To screen or not to screen

Well they finally figured out that they can't detect ovarian cancer in regular screenings. In fact the women who were screened had false positives and surgical complications as well as more deaths than the women who weren't screened. Oops. So I'll scratch that one off my list.

An annual mammogram, I can do that. A colonoscopy every ten years, I can do that. My husband who had that bad colonoscopy followed by surgery says he would rather have an annual colonoscopy than surgery again. I think prostate cancer screenings are up for debate these days. Annual skin checks I can cope with as well.

After one cancer diagnosis, never mind more than that, you get privileged to get every regular cancer screening there is. Because 'with your medical history, they need to be sure'.

Granted once you get on the cancer roller coaster, its too easy to over react to 'with your medical history we need to be sure' and start saying 'well I had cancer before, I need to make sure I don't have it again'.

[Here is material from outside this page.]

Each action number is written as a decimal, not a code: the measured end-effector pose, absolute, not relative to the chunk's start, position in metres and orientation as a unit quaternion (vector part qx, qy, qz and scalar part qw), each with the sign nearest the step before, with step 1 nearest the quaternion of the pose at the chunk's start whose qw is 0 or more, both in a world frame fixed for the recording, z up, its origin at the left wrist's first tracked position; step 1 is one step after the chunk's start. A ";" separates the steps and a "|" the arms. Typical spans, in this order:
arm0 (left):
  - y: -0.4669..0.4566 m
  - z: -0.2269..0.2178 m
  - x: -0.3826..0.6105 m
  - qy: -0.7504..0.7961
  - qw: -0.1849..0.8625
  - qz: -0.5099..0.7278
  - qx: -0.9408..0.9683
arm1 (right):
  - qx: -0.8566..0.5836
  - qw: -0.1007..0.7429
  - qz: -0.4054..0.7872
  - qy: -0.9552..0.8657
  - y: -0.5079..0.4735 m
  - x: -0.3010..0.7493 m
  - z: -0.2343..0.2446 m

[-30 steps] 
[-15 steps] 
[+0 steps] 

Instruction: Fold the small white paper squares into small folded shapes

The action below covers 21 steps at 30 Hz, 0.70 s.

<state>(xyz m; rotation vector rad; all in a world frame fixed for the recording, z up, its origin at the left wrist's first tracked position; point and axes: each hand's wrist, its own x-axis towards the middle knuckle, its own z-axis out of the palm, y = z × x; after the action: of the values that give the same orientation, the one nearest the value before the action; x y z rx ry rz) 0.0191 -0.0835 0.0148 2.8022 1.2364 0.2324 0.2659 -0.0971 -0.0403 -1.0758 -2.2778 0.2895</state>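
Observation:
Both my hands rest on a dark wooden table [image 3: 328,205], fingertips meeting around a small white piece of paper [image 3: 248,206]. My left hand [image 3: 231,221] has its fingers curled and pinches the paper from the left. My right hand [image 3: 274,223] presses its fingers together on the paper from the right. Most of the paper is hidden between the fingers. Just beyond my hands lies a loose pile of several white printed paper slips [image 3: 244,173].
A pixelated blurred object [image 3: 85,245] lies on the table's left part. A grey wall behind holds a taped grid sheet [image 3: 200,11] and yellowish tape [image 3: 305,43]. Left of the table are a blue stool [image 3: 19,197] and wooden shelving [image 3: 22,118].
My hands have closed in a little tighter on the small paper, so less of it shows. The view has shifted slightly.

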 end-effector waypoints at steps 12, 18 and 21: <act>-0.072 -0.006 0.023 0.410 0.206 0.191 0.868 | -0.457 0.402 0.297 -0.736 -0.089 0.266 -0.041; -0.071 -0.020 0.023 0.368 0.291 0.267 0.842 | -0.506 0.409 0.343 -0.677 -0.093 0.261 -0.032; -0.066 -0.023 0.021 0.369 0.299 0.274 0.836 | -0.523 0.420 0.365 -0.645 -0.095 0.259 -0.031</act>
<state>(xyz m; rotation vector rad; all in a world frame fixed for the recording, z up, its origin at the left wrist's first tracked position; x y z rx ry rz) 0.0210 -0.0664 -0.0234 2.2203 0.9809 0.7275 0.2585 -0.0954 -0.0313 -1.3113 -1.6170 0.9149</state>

But when talking with your doctor about a potential health issue that 'with your medical history they need to be sure', its a balancing act. I mean if they don't test and you have something, what if they catch it too late? Or do you need that extra trip on the cancer roller coaster as well as expense to get a negative test result?

But the point is that you should talk with your doctor. I like the times when my doctors tell me the normal protocol is this and there is no reason for anything more. I dislike the 'but with your medical history, we need to be sure' so here go some more tests and medical adventures.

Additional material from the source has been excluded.